PROBLEM DETAILS
Every line below that includes the word "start" needs to be copied.
-- GIVEN DATA follows --
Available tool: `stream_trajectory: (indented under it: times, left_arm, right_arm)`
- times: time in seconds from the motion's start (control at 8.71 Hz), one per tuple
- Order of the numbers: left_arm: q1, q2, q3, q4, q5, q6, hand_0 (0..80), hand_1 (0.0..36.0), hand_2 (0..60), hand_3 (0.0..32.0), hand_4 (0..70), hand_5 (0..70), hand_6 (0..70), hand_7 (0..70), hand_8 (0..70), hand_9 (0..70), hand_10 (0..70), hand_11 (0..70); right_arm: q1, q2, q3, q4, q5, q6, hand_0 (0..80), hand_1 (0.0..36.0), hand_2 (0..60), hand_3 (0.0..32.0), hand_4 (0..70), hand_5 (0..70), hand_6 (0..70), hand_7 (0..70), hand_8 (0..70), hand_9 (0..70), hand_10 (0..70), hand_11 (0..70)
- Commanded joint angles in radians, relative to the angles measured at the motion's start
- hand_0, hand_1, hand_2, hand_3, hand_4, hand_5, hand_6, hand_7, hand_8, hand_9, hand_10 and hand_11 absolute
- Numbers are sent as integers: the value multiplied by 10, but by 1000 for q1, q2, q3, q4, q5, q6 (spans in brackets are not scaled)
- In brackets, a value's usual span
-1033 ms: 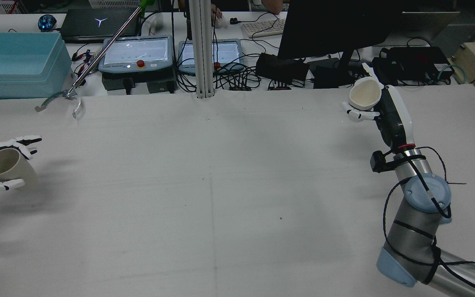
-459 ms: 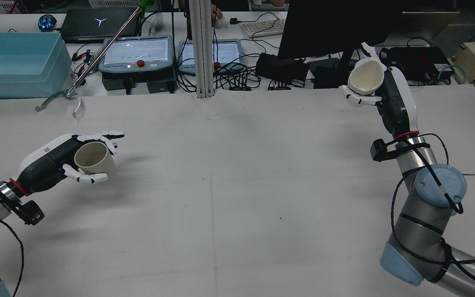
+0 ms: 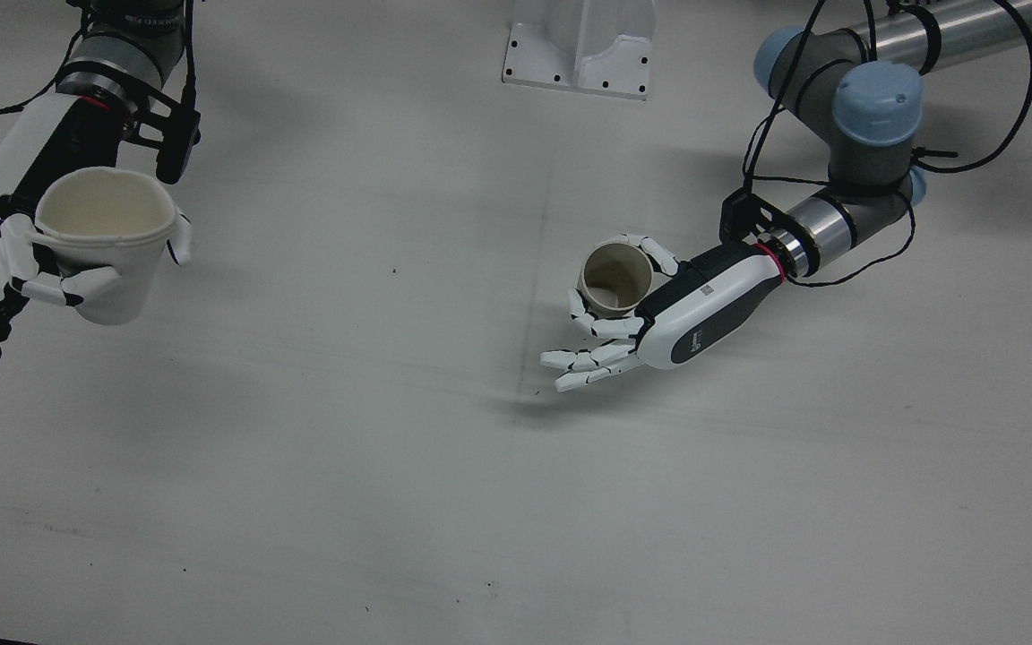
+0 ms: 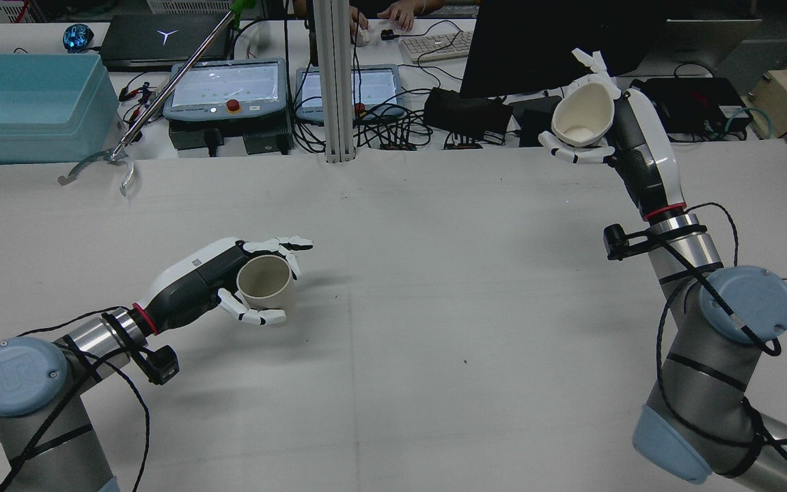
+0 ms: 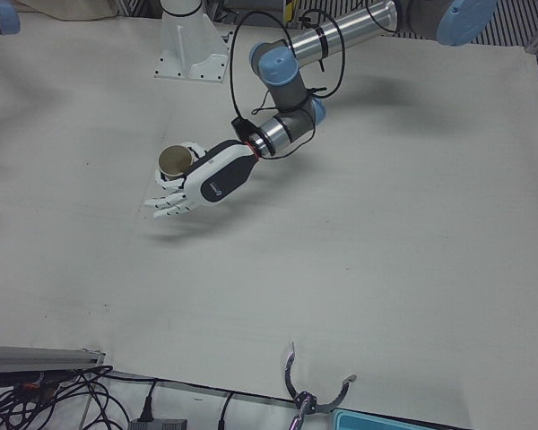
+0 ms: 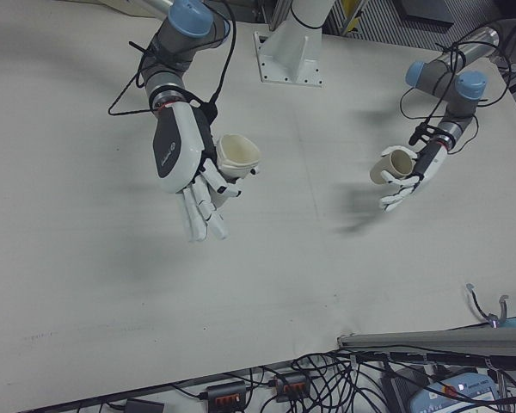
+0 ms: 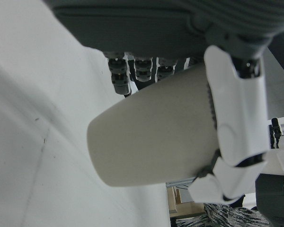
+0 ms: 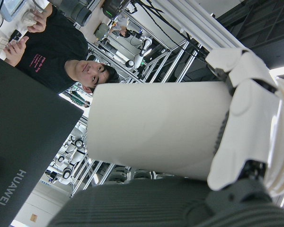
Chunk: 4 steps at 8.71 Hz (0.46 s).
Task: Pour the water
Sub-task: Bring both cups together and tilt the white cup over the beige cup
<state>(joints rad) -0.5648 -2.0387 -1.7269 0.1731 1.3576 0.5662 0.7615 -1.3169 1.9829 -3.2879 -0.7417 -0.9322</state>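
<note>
Left robot hand reaches low toward mid-table, fingers curled in a grasp; right robot hand is raised, likewise clasped.

A white table fills most of the rear view. Beyond its far edge, at the upper left of the frame, sits a light blue bin. A long metal reacher slants down from the top, its claw resting on the table near the bin. Two pendant tablets lie side by side at the top centre, split by an upright aluminium post. A keyboard and a dark monitor stand to their right, with tangled cables between. A person's hands show at the top edge.
</note>
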Motion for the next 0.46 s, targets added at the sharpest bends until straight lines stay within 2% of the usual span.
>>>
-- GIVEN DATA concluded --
RESPONSE
- times: time in seconds from the motion's start (control at 8.71 Hz), one per tuple
- Commanded joint angles in radians, relative to the angles measured at the motion's start

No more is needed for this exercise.